The problem: From the line below that contains "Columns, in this" to the line that contains "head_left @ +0", repeat every line exactly, both ends included, and nothing else.

** Data below follows **

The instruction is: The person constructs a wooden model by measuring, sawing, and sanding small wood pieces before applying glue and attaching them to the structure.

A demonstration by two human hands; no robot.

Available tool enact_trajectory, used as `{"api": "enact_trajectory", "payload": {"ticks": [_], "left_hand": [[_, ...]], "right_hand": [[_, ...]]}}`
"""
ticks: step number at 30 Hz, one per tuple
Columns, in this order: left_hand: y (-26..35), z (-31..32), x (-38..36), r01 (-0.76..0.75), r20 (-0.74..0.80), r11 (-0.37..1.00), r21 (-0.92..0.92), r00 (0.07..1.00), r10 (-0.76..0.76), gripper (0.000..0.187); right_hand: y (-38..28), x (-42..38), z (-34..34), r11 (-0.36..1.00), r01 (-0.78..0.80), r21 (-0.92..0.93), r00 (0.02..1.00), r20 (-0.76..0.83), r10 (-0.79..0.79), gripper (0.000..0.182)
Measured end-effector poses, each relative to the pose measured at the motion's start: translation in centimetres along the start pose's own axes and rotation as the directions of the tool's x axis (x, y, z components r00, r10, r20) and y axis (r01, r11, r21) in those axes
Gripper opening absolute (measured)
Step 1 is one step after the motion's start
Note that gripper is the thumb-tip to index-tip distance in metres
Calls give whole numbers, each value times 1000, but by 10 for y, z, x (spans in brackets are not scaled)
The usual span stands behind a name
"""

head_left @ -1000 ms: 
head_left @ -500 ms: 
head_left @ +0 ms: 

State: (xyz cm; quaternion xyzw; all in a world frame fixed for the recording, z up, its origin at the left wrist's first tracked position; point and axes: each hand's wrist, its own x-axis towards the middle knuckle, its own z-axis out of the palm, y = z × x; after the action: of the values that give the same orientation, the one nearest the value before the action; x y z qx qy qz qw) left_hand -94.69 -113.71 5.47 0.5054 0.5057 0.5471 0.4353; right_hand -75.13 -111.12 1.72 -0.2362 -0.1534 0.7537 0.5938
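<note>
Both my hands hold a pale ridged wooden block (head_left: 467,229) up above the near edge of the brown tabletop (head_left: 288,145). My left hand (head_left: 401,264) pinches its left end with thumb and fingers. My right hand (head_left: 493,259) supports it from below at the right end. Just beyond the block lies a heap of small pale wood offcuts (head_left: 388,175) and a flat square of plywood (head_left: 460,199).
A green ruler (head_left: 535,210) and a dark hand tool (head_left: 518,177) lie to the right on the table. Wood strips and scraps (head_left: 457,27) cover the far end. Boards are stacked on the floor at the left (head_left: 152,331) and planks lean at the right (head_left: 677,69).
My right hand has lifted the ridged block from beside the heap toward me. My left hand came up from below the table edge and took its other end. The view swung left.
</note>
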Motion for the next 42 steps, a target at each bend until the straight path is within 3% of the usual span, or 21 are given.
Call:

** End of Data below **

Task answer:
Columns, in this order: left_hand: y (-26..35), z (-31..32), x (-38..36), r01 (-0.76..0.75), r20 (-0.74..0.80), r11 (-0.37..1.00), r21 (-0.92..0.92), r00 (0.07..1.00), r10 (-0.76..0.76), gripper (0.000..0.187); right_hand: y (-38..28), x (-42..38), z (-34..34), r11 (-0.36..1.00), r01 (-0.78..0.80), r21 (-0.92..0.93), r00 (0.02..1.00), r20 (-0.76..0.83), r10 (-0.79..0.79), gripper (0.000..0.182)
Measured end-effector poses, each relative to the pose measured at the motion's start: translation in centimetres along the start pose's own axes and rotation as the directions of the tool's x axis (x, y, z components r00, r10, r20) and y axis (r01, r11, r21) in those axes
Gripper opening absolute (measured)
Step 1 is one step after the motion's start
Note that gripper is the thumb-tip to index-tip distance in metres
Calls give whole numbers, each value times 1000, but by 10 for y, z, x (spans in brackets are not scaled)
The usual span stands behind a name
"""

head_left @ -1000 ms: 
head_left @ -500 ms: 
head_left @ +0 ms: 

No additional answer is needed here.